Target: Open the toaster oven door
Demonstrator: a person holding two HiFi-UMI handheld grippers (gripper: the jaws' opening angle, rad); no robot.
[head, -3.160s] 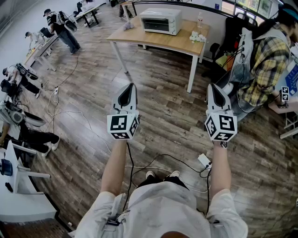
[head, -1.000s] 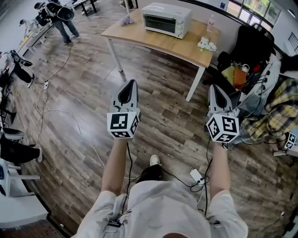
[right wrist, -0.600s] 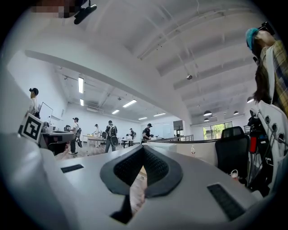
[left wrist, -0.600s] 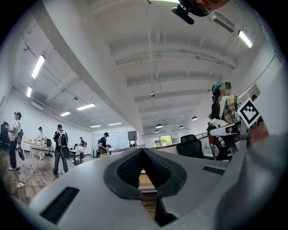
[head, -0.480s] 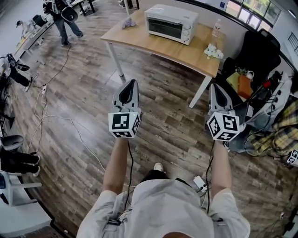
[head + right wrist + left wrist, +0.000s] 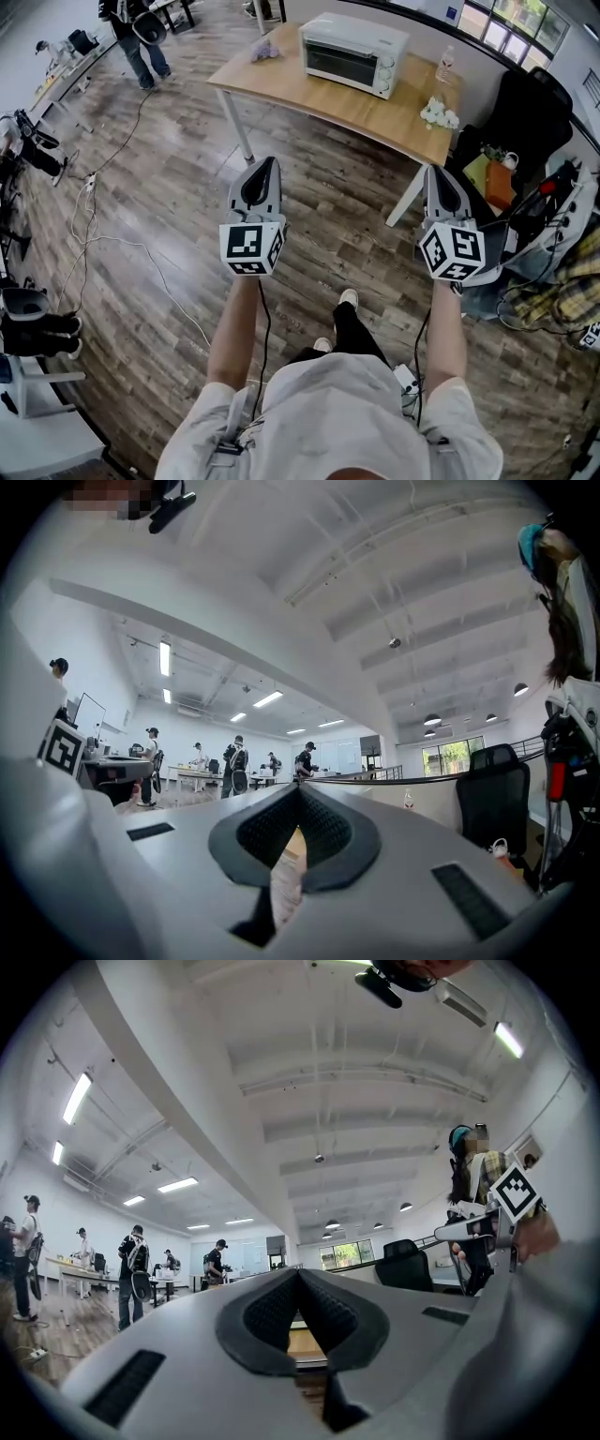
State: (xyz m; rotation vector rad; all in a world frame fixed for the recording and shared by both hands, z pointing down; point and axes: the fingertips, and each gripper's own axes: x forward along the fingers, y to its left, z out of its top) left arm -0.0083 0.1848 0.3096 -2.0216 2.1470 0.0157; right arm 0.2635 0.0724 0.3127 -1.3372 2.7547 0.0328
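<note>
A white toaster oven (image 6: 353,41) with its glass door closed stands on a light wooden table (image 6: 375,108) at the top of the head view. Both grippers are held out over the wood floor, well short of the table. My left gripper (image 6: 263,163) points toward the table's near left leg, its jaws shut and empty. My right gripper (image 6: 439,172) is level with it, near the table's right leg, also shut with nothing in it. In the left gripper view the shut pads (image 6: 298,1274) hide most of the table; in the right gripper view the pads (image 6: 298,792) do the same.
On the table lie a purple soft thing (image 6: 263,50), a white flower bunch (image 6: 438,113) and a bottle (image 6: 446,64). A black office chair (image 6: 527,103) and bags (image 6: 497,183) stand right of the table. Cables (image 6: 122,246) trail across the floor at left. People stand at benches far left (image 6: 138,28).
The table and toaster oven have come closer and lower in the head view as I walked forward. Both grippers stayed shut and level. A foot now shows stepping forward.
</note>
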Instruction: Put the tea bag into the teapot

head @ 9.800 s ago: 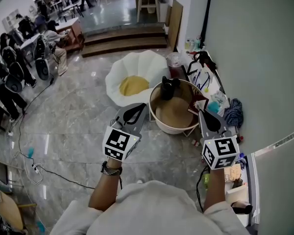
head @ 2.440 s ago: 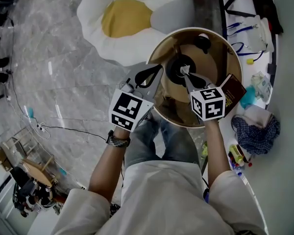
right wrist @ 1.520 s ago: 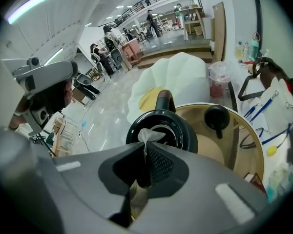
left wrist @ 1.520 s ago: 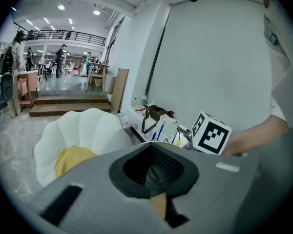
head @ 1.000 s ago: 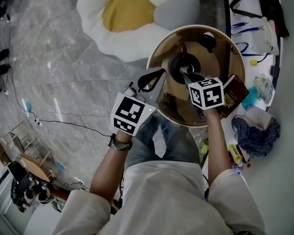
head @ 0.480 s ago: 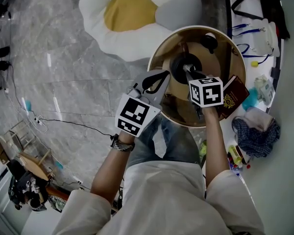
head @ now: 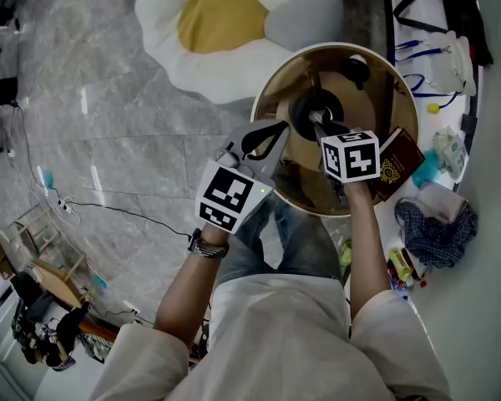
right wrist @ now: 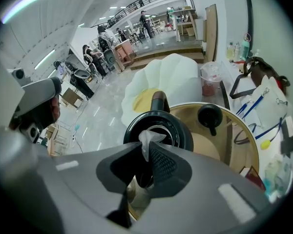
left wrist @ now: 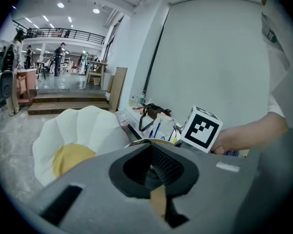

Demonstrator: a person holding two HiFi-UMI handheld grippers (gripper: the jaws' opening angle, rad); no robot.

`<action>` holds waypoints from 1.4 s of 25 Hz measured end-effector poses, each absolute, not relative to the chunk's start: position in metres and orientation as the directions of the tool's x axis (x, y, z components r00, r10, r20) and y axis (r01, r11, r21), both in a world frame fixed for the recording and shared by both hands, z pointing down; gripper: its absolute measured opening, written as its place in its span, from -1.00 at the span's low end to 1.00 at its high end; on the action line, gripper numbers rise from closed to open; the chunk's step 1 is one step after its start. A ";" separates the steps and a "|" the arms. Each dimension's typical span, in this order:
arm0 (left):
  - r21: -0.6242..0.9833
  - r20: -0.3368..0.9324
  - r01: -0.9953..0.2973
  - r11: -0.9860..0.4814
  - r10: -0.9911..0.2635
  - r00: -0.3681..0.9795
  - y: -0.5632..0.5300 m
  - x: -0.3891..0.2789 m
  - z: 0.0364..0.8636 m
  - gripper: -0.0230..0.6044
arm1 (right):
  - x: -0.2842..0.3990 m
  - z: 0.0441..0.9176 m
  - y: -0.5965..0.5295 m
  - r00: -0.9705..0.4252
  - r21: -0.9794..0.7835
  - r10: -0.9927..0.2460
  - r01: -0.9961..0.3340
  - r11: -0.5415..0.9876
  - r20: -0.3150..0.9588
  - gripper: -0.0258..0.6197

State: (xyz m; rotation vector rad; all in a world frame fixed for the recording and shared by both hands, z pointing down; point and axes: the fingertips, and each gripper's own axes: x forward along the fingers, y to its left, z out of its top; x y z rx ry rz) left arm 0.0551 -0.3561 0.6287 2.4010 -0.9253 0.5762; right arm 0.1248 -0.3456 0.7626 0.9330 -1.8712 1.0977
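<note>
Two grippers at table. Right gripper [right wrist: 145, 149] pinched narrow on tea bag [right wrist: 148, 135], white corner poking above tips, directly over open mouth of teapot [right wrist: 183, 136]. Bag not yet let go; release looks next. Lid [right wrist: 210, 115] off, lying far of teapot on table [right wrist: 246, 150]. Left gripper [left wrist: 150, 147] closed, empty, left of teapot. Earliest frame: person stood back, both grippers short of table. Last half second: barely any shift.

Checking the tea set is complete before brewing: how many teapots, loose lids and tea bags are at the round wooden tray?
teapot: 1
lid: 1
tea bag: 1, pinched in the right gripper over the teapot's opening
Total: 3
</note>
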 end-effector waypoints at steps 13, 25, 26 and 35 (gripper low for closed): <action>0.296 0.529 -0.709 -0.640 -0.507 0.680 -0.348 0.060 0.625 -0.92 | 0.133 0.757 -0.343 -0.444 -0.348 -0.216 -0.862 0.369 0.870 -0.63; 0.288 0.493 -0.718 -0.633 -0.545 0.678 -0.353 0.055 0.603 -0.92 | 0.135 0.724 -0.342 -0.415 -0.298 -0.238 -0.863 0.408 0.878 -0.71; 0.288 0.489 -0.718 -0.634 -0.547 0.680 -0.353 0.055 0.600 -0.92 | 0.137 0.718 -0.342 -0.410 -0.288 -0.245 -0.865 0.411 0.879 -0.72; 0.265 0.453 -0.701 -0.662 -0.557 0.697 -0.339 0.045 0.559 -0.92 | 0.147 0.644 -0.339 -0.370 -0.210 -0.390 -0.895 0.394 0.843 -0.86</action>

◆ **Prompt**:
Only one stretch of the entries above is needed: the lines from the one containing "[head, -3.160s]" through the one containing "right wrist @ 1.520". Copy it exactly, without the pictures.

◆ **Response to the task**:
[head, -3.160s] 
[head, -1.000s] 
[right wrist, -0.600s] 
[left wrist, -0.600s] 
[head, -0.480s] 
[head + right wrist + left wrist, +0.000s] 
State: (xyz m; rotation vector rad; all in a world frame fixed for the recording and shared by both hands, z pointing down; point and axes: the fingertips, and each gripper's own axes: x forward along the fingers, y to its left, z out of its top) left arm -0.0083 0.1848 0.3096 -2.0216 2.1470 0.0157; right arm 0.2635 0.0724 0.3127 -1.3372 2.7547 0.0328
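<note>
A white toaster oven (image 6: 353,41) with its glass door closed stands on a light wooden table (image 6: 375,108) at the top of the head view. Both grippers are held out over the wood floor, well short of the table. My left gripper (image 6: 263,163) points toward the table's near left leg, its jaws shut and empty. My right gripper (image 6: 439,172) is level with it, near the table's right leg, also shut with nothing in it. In the left gripper view the shut pads (image 6: 298,1274) hide most of the table; in the right gripper view the pads (image 6: 298,792) do the same.
On the table lie a purple soft thing (image 6: 263,50), a white flower bunch (image 6: 438,113) and a bottle (image 6: 446,64). A black office chair (image 6: 527,103) and bags (image 6: 497,183) stand right of the table. Cables (image 6: 122,246) trail across the floor at left. People stand at benches far left (image 6: 138,28).
The table and toaster oven have come closer and lower in the head view as I walked forward. Both grippers stayed shut and level. A foot now shows stepping forward.
</note>
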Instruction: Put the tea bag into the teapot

head @ 9.800 s ago: 
head @ 2.440 s ago: 
right wrist @ 1.520 s ago: 

No more output is required for the exercise.